Monday, November 25, 2019

What’s Wrong with the AIS Awards System


by Tom Waters

One of the most important functions of the American Iris Society (AIS) is to carefully evaluate new irises as they grow in gardens and decide which are worthy of commendation and can be recommended to the gardening public. This is done through a system of trained garden judges working in all geographical regions, who evaluate the irises and vote them awards.
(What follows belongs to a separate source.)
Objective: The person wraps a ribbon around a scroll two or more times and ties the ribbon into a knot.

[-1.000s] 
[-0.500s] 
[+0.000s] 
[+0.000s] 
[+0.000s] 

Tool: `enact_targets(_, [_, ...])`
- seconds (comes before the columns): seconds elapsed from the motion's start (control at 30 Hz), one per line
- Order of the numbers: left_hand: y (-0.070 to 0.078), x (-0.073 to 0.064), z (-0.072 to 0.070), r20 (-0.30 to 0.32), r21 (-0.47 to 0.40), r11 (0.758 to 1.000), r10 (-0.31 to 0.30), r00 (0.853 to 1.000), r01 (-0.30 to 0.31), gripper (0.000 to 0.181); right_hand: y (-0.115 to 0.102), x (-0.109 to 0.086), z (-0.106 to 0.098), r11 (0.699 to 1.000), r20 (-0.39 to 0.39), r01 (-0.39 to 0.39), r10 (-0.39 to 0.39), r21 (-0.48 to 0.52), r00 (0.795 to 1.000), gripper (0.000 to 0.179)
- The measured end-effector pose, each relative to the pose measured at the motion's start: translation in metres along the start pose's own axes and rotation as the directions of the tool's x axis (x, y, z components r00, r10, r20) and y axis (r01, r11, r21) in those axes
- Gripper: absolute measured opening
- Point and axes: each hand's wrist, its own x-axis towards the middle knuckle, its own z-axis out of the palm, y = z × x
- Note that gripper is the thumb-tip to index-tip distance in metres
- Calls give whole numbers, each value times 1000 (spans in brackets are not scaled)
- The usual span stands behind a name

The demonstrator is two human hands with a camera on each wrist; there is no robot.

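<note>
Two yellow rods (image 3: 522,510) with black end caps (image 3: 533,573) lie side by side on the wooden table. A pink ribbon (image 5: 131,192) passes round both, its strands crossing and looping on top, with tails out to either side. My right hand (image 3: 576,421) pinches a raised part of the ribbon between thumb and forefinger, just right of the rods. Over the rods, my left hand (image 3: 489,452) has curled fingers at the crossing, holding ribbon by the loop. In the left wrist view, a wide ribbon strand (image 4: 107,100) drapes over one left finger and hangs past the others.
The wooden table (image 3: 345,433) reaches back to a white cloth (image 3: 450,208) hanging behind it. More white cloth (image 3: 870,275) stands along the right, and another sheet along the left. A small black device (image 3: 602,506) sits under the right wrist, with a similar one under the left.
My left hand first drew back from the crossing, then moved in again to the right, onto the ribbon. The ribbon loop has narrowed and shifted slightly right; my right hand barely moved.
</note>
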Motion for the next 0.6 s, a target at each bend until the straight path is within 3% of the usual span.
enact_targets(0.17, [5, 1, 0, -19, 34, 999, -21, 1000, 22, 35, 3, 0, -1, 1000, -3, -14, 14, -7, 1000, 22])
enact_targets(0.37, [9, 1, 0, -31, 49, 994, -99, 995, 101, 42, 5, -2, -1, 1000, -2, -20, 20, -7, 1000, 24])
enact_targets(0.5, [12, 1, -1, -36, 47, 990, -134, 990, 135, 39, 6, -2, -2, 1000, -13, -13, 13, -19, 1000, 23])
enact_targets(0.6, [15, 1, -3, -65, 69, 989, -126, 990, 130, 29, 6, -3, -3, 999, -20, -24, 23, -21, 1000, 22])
I’ve been growing irises on and off since the 1970s, and served as a judge for many years. There have always been grumblings about the award system, from simple shaking of the head (“What were the judges thinking?”) to tales of secret regional cabals working to subvert the process. I’ve not taken much heed of such complaints, attributing them to a combination of sour grapes and the ubiquitous human inclination to complain and gossip. Although there are exceptions, I’m sure, judges I have known personally have all been honest, conscientious, and reasonably skilled and knowledgeable. They do their very best to vote for irises they deem truly worthy of recognition.

Nevertheless, I think there is a fundamental structural problem with the process of voting for AIS awards that keeps some good irises from being recognized and elevates some mediocre ones to unearned fame.

The awards system asks judges to vote following the model of a political election: an assortment of eligible candidates are placed on the ballot, and the judges are to vote for the one(s) they deem best. For this system to identify the best irises, judges need to be familiar with all or most of the candidates on the ballot. The rules state that you should not vote for an iris unless you have seen it growing in a garden (or gardens) over more than one year. Ideally, the judges should grow the irises themselves. The ideal of judges intimately familiar with all the candidates is not usually met. Often, judges have seen only a smattering of the eligible irises (particularly for early awards, such as honorable mention). They may select the best of those they are familiar with, but if they are only familiar with 10%, what of the other 90%?

When there are many names on the ballot, but only a few are actually seen and evaluated by the judges, the system is very vulnerable to a particular sort of bias. Not an intentional bias on the part of judges, but a systemic bias built in to the process: the more widely grown an iris is, the more likely it is to win awards.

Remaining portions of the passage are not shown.